I have a feeling the problem is with my indexing within the compute shader, but I am not totally sure. My other thought was that the number of particles distributed to the workgroups might have been a source of the problem, but decreasing the particle count only made it more apparent.
Edit: Fixed a line in the compute shader that did not accurately update the positions of the ParticlesOut[] object, but that was a remnant from testing the SSBOs readonly property. Fixing that line has not made any difference in fixing the problem.
Sometimes it's good to take a break after working hard.

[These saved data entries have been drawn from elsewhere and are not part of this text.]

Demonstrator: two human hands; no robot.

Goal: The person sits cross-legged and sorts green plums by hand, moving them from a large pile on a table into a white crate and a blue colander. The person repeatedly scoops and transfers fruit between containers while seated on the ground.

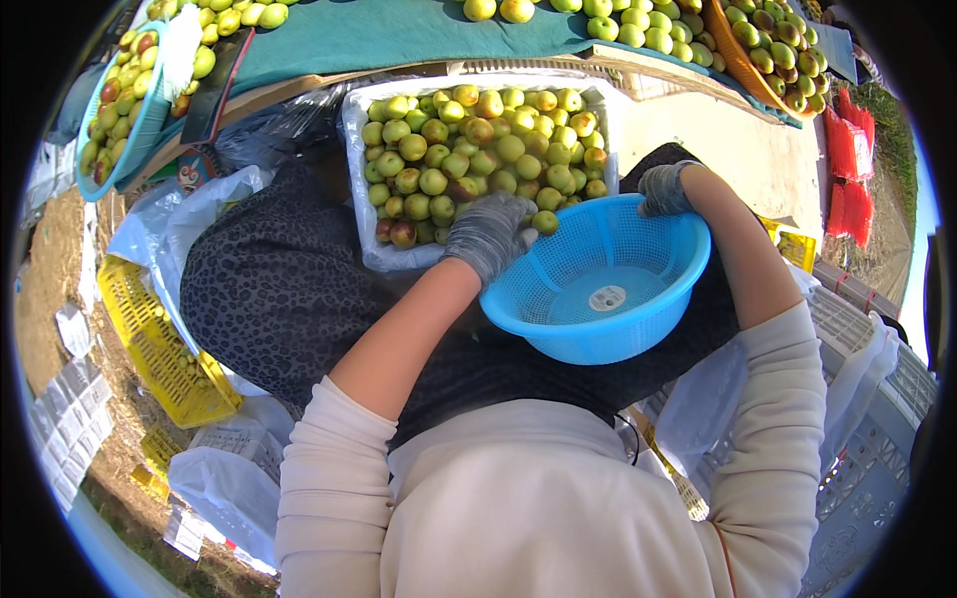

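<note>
My left hand (491,233), in a grey glove, is at the lower right edge of a lined crate (604,119) filled with green and reddish jujubes (510,148). One green jujube (545,223) is at its fingertips, by the rim of a blue plastic colander (598,321). The colander rests tilted over my lap, with a round label inside its bottom and no fruit in it. My right hand (664,188), also gloved in grey, grips the colander's far right rim. Parts of both hands' fingers are hidden.
A table with green cloth (419,37) holds loose fruit ahead. A light-blue basket (158,90) of fruit stands at the left, an orange basket (736,56) at the right. A yellow crate (161,336) is beside my left leg; grey plastic crates (852,321) stand at the right.
</note>
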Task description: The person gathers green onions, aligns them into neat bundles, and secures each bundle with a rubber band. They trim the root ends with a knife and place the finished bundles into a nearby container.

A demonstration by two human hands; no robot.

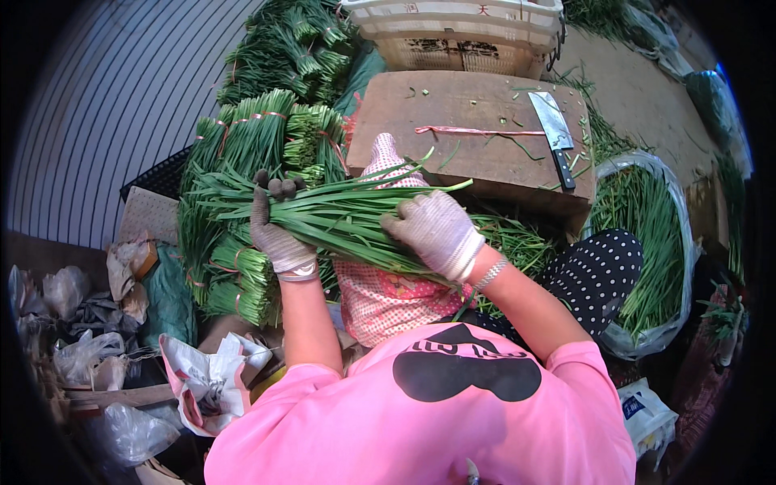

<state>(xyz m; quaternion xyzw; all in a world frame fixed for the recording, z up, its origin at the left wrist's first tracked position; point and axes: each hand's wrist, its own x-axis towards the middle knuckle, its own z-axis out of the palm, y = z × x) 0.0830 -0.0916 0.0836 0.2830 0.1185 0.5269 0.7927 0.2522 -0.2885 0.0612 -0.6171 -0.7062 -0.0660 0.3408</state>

After a good meal and some rest, I was able to look at my code with fresh eyes and figure out what I was doing wrong.
In dispatching the compute shader, I gave each work-group axis too few particles to work on. My original dispatch command was:
vkCmdDispatch(commandBuffer, PARTICLE_COUNT / (1000), PARTICLE_COUNT / (1000), PARTICLE_COUNT / (1000));
Whereas the layout for my compute shader was:
layout (local_size_x = 10, local_size_y = 10, local_size_z = 10) in;
Updating the dispatch command to the following line of code gives the appropriate number of particles to work on:
vkCmdDispatch(commandBuffer, PARTICLE_COUNT / (100), PARTICLE_COUNT / (100), PARTICLE_COUNT / (100));
I believe the problem stemmed from giving each workgroup too few particles at first, so not every particle was being processed. I tested this by lowering the dispatch command's groupCount to PARTICLE_COUNT / (10) which resulted in a horrendous framerate drop since each invocation had to process 10x more particles.
I am not totally clear as to why or how the math works behind the 3D workgroups, but it seems to have to do with the size of the other two workgroup axes, where the divisor is equal to the product of the other local workgroups. I.E. local_size_y = 10 and local_size_z = 10, so the divisor is equal to 10*10 or 100. I would appreciate it if someone could better explain the math behind calculating the groupCount as I do not fully understand it beyond what I could explain here.